Task objective: Print the whole listing again exactly, keeping no pictures in it.
··· Source data ···
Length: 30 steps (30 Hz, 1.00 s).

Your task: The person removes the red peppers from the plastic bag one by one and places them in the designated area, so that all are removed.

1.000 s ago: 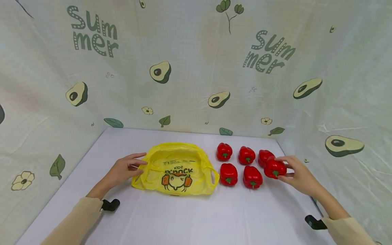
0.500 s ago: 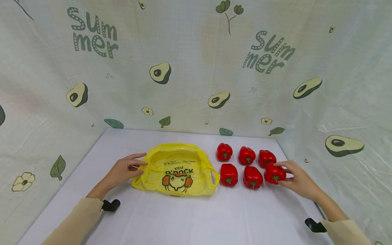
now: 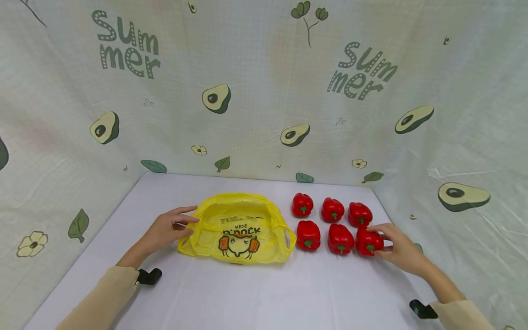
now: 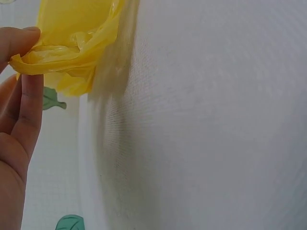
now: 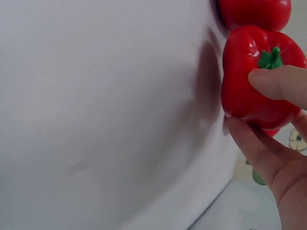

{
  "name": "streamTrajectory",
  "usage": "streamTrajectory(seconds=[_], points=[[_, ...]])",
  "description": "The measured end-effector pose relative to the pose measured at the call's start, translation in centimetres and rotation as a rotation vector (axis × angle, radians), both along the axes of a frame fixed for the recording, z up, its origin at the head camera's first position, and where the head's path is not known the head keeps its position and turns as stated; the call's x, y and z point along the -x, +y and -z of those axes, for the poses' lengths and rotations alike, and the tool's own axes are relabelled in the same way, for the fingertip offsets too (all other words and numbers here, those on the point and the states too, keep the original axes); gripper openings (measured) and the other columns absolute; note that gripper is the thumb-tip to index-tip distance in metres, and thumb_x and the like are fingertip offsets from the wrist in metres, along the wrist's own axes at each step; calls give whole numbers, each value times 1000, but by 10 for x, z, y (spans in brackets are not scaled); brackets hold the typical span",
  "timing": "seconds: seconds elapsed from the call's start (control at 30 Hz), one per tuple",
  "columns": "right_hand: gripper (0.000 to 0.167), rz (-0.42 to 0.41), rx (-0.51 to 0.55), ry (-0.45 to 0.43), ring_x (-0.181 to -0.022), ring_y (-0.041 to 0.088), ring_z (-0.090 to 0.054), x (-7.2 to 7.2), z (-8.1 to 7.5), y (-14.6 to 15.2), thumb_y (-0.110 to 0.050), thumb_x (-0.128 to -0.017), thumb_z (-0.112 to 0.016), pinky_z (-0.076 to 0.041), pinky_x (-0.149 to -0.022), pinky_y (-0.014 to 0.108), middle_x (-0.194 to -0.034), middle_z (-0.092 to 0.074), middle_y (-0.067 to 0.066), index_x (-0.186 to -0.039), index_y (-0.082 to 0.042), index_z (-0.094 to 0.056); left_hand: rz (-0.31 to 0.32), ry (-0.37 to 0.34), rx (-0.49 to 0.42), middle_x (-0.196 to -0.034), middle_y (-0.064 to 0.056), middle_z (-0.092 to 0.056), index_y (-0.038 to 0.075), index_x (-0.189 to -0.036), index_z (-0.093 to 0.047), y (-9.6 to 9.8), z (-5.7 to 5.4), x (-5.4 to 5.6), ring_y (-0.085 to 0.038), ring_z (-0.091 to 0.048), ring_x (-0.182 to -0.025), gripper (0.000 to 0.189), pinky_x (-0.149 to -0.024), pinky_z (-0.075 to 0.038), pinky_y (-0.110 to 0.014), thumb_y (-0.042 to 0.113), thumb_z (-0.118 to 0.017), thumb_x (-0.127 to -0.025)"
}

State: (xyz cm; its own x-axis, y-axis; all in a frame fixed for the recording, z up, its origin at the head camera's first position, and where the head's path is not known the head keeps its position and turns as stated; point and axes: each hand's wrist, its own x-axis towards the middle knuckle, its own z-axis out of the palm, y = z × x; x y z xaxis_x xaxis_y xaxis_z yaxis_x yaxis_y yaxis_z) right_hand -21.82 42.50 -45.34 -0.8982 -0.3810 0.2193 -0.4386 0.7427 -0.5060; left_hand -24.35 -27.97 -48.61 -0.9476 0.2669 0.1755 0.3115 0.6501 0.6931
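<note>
A yellow plastic bag (image 3: 206, 245) with a cartoon print lies on the table, its mouth spread apart. At its left edge my left hand (image 3: 165, 231) pinches the crumpled rim, and the left wrist view shows the yellow film (image 4: 72, 52) between thumb and fingers. On the right, my right hand (image 3: 402, 250) holds a red bell pepper (image 3: 367, 240) with a green stem, low at the table. Seen from the right wrist, the thumb presses beside the stem of this bell pepper (image 5: 240, 81) while the fingers support its other side.
Several more red bell peppers stand in two rows between bag and right hand, among them a back-row bell pepper (image 3: 302, 205) and a front-row bell pepper (image 3: 340, 239). White table (image 3: 264, 298) borders a printed curtain (image 3: 255, 91) behind and at both sides.
My right hand has lowered the bell pepper towards me, to the right end of the front row, uncovering the pepper behind it. The left hand and bag stay put.
</note>
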Motion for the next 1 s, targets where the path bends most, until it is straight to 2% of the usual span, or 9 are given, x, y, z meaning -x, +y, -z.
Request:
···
Expected answer:
Length: 30 steps (30 Hz, 1.00 s).

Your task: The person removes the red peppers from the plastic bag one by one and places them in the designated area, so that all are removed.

1.000 s ago: 
0.500 s ago: 
now: 
now: 
now: 

{
  "name": "streamTrajectory",
  "usage": "streamTrajectory(seconds=[_], points=[[_, ...]])",
  "description": "The measured end-effector pose relative to the pose measured at the call's start, translation in centimetres and rotation as a rotation vector (axis × angle, radians), both along the axes of a frame fixed for the recording, z up, its origin at the head camera's first position, and where the head's path is not known the head keeps its position and turns as stated; the call's x, y and z point along the -x, +y and -z of those axes, for the poses' lengths and rotations alike, and the tool's own axes are relabelled in the same way, for the fingertip offsets too (all other words and numbers here, those on the point and the states too, keep the original axes); gripper openings (measured) and the other columns absolute; note that gripper is the thumb-tip to index-tip distance in metres, and thumb_x and the like are fingertip offsets from the wrist in metres, along the wrist's own axes at each step; calls give whole numbers, each value times 1000, but by 10 for x, z, y (spans in brackets are not scaled); brackets hold the typical span",
  "timing": "seconds: seconds elapsed from the call's start (control at 30 Hz), one per tuple",
  "columns": "right_hand: gripper (0.000 to 0.167), rz (-0.42 to 0.41), rx (-0.51 to 0.55), ry (-0.45 to 0.43), ring_x (-0.181 to -0.022), ring_y (-0.041 to 0.088), ring_z (-0.090 to 0.054), x (-7.2 to 7.2), z (-8.1 to 7.5), y (-14.6 to 15.2), thumb_y (-0.110 to 0.050), thumb_x (-0.128 to -0.017), thumb_z (-0.112 to 0.016), pinky_z (-0.076 to 0.041), pinky_x (-0.149 to -0.022), pinky_y (-0.014 to 0.108), middle_x (-0.194 to -0.034), middle_z (-0.092 to 0.074), middle_y (-0.067 to 0.066), index_x (-0.186 to -0.039), index_y (-0.082 to 0.042), index_z (-0.094 to 0.056); left_hand: rz (-0.31 to 0.32), ry (-0.37 to 0.34), rx (-0.49 to 0.42), middle_x (-0.196 to -0.034), middle_y (-0.064 to 0.056), middle_z (-0.092 to 0.056), index_y (-0.038 to 0.075), index_x (-0.189 to -0.036), index_z (-0.093 to 0.047), y (-9.6 to 9.8), z (-5.7 to 5.4), x (-5.4 to 5.6), ring_y (-0.085 to 0.038), ring_z (-0.091 to 0.048), ring_x (-0.182 to -0.025), gripper (0.000 to 0.189), pinky_x (-0.149 to -0.024), pinky_z (-0.075 to 0.038), pinky_y (-0.110 to 0.014), thumb_y (-0.042 to 0.113), thumb_z (-0.118 to 0.017), thumb_x (-0.127 to -0.025)"
}

State: (xyz cm; its own x-axis, y-axis; all in a frame fixed for the recording, z up, its origin at the head camera's first position, and where the head's path is not known the head keeps its position and turns as stated; point and axes: each hand's wrist, its own x-axis towards the middle knuckle, its own z-axis out of the palm, y = z × x; x y z xaxis_x xaxis_y xaxis_z yaxis_x yaxis_y yaxis_z) right_hand -21.82 42.50 -45.34 -0.8982 -0.3810 0.2193 -0.4386 0.7427 -0.5060; left_hand -24.35 -27.97 -48.61 -0.9476 0.2669 0.1755 0.3115 0.6501 0.6931
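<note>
A yellow plastic bag (image 3: 206, 245) with a cartoon print lies on the table, its mouth spread apart. At its left edge my left hand (image 3: 165, 231) pinches the crumpled rim, and the left wrist view shows the yellow film (image 4: 72, 52) between thumb and fingers. On the right, my right hand (image 3: 402, 250) holds a red bell pepper (image 3: 367, 240) with a green stem, low at the table. Seen from the right wrist, the thumb presses beside the stem of this bell pepper (image 5: 240, 81) while the fingers support its other side.
Several more red bell peppers stand in two rows between bag and right hand, among them a back-row bell pepper (image 3: 302, 205) and a front-row bell pepper (image 3: 340, 239). White table (image 3: 264, 298) borders a printed curtain (image 3: 255, 91) behind and at both sides.
My right hand has lowered the bell pepper towards me, to the right end of the front row, uncovering the pepper behind it. The left hand and bag stay put.
</note>
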Motion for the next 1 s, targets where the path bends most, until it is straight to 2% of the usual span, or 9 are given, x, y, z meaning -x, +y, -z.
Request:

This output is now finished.